▸ **Task objective**
The word "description" marks the lines to report; pull each of them from the listing.

*** Opening of Provided records ***

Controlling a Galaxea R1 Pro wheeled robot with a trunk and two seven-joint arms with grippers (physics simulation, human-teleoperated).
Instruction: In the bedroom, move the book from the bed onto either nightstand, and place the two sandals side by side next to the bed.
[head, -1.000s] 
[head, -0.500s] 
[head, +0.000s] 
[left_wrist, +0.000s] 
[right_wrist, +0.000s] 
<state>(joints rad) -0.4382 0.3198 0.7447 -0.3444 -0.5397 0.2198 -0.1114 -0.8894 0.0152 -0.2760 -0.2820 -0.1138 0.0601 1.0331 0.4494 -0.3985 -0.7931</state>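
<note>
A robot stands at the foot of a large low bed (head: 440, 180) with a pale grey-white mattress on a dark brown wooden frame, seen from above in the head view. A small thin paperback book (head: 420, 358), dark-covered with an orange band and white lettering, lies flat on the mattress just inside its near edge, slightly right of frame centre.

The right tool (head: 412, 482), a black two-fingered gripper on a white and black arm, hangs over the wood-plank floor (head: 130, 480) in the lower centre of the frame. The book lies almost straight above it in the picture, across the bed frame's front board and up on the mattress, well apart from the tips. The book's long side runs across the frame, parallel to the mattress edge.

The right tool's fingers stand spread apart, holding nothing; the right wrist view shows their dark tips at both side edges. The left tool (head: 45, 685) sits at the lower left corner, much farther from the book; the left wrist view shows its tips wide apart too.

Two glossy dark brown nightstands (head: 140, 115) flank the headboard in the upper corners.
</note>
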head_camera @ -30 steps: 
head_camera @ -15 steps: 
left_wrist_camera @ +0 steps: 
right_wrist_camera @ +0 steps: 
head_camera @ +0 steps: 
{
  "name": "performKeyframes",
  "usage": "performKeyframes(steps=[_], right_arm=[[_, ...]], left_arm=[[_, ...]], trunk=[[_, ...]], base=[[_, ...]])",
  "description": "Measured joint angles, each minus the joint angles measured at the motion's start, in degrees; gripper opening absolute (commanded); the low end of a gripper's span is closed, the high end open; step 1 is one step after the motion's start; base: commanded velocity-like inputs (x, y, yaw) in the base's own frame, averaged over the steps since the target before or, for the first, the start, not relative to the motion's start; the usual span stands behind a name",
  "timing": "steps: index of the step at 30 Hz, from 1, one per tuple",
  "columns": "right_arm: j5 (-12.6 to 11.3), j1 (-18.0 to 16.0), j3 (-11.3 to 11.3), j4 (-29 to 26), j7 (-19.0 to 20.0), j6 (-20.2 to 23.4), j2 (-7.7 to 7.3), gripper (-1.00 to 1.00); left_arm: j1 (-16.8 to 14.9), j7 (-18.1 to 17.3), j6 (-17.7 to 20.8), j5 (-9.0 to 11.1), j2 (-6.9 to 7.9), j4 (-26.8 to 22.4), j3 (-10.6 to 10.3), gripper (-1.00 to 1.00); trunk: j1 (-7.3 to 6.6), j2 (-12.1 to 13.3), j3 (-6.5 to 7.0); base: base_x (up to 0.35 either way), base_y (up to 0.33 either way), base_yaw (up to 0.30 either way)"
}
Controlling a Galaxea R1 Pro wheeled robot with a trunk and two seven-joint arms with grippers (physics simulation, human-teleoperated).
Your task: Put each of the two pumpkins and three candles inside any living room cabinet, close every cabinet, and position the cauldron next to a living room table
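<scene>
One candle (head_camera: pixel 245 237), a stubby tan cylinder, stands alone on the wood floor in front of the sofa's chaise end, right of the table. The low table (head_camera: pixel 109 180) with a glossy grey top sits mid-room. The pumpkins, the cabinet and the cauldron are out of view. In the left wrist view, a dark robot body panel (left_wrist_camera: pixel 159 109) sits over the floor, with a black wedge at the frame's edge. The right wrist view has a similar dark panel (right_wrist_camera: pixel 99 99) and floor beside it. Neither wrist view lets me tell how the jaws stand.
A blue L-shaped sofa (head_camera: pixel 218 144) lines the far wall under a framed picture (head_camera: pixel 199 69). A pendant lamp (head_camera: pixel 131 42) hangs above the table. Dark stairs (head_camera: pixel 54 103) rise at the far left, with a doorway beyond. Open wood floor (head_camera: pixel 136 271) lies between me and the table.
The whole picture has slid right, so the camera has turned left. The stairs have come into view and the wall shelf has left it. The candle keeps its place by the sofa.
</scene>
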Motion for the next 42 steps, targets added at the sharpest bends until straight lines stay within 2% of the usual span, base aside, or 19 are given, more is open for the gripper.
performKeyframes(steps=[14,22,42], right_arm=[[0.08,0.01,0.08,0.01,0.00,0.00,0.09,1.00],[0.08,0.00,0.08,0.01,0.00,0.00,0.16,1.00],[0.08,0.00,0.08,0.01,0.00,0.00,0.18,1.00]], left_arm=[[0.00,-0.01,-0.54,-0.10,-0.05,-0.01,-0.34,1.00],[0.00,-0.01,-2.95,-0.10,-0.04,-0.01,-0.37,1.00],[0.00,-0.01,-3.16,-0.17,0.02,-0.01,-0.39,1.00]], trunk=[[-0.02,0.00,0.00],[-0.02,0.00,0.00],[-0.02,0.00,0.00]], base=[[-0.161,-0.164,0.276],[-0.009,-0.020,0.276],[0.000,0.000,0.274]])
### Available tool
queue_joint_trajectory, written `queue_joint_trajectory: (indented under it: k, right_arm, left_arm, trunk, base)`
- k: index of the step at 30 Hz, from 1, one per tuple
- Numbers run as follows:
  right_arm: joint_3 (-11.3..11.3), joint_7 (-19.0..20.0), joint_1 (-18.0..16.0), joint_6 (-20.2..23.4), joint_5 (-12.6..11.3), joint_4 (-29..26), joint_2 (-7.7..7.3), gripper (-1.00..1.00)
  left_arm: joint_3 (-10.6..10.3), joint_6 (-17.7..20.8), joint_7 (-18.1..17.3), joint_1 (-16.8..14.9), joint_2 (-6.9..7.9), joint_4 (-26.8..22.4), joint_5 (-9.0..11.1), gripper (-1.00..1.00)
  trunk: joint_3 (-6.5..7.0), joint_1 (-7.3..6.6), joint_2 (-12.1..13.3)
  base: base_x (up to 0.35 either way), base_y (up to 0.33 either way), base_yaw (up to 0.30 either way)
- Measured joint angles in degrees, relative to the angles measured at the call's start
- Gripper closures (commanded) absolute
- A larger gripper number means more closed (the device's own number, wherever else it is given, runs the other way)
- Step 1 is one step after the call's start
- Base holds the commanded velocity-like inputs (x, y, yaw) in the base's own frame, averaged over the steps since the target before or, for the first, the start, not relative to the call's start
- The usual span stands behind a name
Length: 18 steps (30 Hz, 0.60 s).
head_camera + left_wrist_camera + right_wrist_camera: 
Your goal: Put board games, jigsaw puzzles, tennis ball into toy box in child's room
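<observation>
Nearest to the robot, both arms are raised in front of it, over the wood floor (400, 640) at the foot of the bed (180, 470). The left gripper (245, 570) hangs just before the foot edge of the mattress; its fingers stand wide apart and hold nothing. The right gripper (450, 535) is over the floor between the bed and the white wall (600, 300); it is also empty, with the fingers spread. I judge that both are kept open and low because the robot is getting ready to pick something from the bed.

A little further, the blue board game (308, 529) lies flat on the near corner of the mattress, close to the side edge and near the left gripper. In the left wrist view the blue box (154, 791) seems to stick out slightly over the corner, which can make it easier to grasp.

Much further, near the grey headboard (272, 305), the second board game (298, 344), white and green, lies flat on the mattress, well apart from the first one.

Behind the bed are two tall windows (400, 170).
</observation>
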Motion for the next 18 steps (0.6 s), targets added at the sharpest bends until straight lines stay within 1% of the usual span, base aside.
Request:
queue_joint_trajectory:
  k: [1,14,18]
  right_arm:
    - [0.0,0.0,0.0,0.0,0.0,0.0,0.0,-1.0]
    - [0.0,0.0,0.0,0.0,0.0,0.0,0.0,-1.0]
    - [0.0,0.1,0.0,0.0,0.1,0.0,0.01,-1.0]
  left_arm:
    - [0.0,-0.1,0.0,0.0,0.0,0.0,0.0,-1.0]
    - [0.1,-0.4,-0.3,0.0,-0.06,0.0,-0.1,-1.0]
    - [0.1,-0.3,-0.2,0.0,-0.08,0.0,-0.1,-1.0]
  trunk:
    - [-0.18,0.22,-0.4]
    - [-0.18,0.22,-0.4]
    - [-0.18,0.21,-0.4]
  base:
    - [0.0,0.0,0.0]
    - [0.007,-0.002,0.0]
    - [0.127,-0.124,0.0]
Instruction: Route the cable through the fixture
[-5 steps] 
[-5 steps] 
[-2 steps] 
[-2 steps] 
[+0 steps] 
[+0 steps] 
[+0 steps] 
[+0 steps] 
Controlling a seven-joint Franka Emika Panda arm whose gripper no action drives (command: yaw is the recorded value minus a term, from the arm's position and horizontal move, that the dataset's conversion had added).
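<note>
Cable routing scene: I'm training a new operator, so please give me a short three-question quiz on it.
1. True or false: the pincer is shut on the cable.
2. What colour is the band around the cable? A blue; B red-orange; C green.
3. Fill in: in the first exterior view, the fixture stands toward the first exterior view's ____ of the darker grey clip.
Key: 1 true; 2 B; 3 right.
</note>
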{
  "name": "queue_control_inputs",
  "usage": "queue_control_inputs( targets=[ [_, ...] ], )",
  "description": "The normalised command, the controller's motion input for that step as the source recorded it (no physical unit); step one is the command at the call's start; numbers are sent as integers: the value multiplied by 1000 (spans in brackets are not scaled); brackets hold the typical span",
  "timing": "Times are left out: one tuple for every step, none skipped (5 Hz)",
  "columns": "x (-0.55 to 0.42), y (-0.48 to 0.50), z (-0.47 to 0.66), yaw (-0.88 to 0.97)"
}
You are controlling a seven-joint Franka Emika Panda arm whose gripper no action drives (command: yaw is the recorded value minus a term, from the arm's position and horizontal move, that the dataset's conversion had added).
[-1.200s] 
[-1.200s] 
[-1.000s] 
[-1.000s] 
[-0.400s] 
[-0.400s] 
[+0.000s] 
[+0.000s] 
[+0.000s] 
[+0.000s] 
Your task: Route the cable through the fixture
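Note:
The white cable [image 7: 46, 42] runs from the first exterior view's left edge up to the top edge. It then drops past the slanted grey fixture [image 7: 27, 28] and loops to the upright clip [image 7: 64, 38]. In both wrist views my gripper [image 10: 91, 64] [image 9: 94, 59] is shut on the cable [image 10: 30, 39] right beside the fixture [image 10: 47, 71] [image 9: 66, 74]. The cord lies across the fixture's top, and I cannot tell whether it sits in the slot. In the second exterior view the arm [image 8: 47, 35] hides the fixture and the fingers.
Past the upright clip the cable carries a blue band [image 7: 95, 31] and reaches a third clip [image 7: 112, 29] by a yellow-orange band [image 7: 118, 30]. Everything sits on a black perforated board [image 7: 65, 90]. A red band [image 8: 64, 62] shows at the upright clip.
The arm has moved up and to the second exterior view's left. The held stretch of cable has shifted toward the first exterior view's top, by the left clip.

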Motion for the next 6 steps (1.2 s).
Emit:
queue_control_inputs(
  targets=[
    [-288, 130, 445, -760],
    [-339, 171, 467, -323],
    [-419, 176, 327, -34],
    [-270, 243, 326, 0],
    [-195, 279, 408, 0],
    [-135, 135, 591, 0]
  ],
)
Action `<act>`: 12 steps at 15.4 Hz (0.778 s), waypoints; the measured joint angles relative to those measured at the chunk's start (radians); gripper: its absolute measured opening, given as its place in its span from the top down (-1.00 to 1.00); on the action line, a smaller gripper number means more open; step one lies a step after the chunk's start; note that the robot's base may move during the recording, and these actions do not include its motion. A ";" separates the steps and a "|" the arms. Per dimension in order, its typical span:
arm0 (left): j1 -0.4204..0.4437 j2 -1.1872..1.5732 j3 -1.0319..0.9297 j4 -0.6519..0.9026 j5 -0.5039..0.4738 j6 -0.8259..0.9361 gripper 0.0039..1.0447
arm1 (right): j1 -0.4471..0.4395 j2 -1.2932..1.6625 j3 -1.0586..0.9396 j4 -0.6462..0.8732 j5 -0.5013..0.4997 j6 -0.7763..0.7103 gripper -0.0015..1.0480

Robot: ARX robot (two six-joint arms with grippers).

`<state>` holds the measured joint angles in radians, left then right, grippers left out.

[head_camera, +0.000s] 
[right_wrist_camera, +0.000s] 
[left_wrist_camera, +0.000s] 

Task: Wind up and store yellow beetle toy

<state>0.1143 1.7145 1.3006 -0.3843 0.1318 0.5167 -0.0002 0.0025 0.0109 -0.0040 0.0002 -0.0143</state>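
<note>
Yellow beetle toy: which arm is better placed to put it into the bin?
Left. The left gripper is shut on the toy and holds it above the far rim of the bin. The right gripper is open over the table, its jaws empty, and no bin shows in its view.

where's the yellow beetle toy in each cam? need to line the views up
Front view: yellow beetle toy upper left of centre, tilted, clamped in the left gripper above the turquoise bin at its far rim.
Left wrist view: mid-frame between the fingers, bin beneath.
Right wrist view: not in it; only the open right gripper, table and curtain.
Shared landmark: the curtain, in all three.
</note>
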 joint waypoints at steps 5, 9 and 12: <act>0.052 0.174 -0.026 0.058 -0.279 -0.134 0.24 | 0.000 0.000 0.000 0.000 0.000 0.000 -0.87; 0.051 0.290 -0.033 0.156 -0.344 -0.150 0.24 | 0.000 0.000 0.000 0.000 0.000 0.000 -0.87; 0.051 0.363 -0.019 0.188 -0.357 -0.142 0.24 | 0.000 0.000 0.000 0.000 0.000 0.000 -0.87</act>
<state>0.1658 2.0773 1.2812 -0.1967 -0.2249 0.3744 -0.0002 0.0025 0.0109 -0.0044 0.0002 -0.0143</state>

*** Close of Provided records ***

▸ **Response to the task**
  "description": "Measured joint angles, each minus the joint angles measured at the motion's start, in degrees; gripper opening absolute (commanded); the low end of a gripper's span is closed, the high end open; step 1 is one step after the motion's start; base: commanded velocity-like inputs (x, y, yaw) in the base's own frame, averaged over the steps since the target before or, for the first, the start, not relative to the motion's start; the usual span stands behind a name",
  "description": "The normalised command, the controller's motion input for that step as the source recorded it (no physical unit); step one is the command at the call's start; numbers are sent as integers: the value multiplied by 1000 (spans in brackets are not scaled); brackets hold the typical span",

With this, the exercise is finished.